◆ Action item
Reproduce, word for word, the lines in the material below starting with the one that has "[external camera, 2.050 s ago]" and going on through the one that has "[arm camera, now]". Leave out all pictures.
==== Available data
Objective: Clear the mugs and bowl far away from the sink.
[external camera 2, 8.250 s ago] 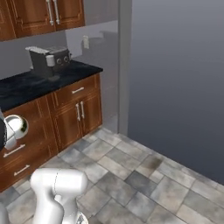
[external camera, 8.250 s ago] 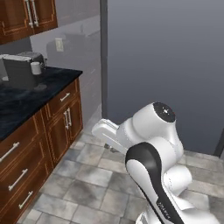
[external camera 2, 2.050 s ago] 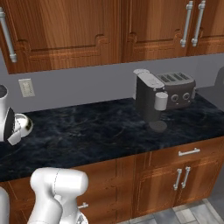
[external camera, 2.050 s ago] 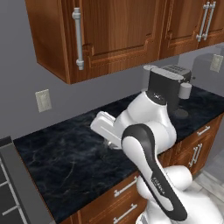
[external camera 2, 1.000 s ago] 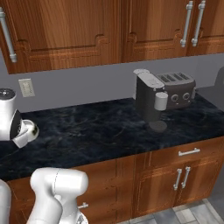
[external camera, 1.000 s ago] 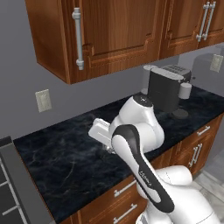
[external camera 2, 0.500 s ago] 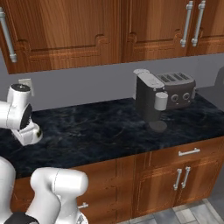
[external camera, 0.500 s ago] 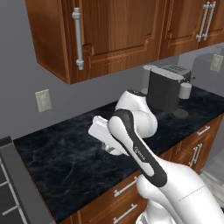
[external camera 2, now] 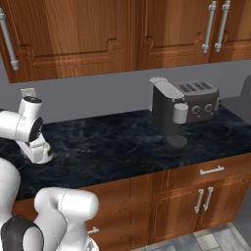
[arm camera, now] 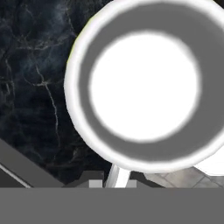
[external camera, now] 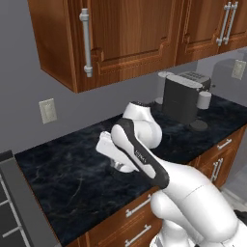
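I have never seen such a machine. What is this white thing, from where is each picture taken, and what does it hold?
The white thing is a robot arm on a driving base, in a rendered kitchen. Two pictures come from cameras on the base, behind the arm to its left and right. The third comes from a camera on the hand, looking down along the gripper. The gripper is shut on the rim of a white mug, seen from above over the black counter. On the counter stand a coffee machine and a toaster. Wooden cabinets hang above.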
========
◆ Answer to this task
[external camera, 2.050 s ago] 
[external camera 2, 1.000 s ago] 
[external camera, 1.000 s ago] 
[external camera 2, 0.500 s ago] 
[external camera, 0.500 s ago] 
[external camera 2, now] 
[arm camera, now] 

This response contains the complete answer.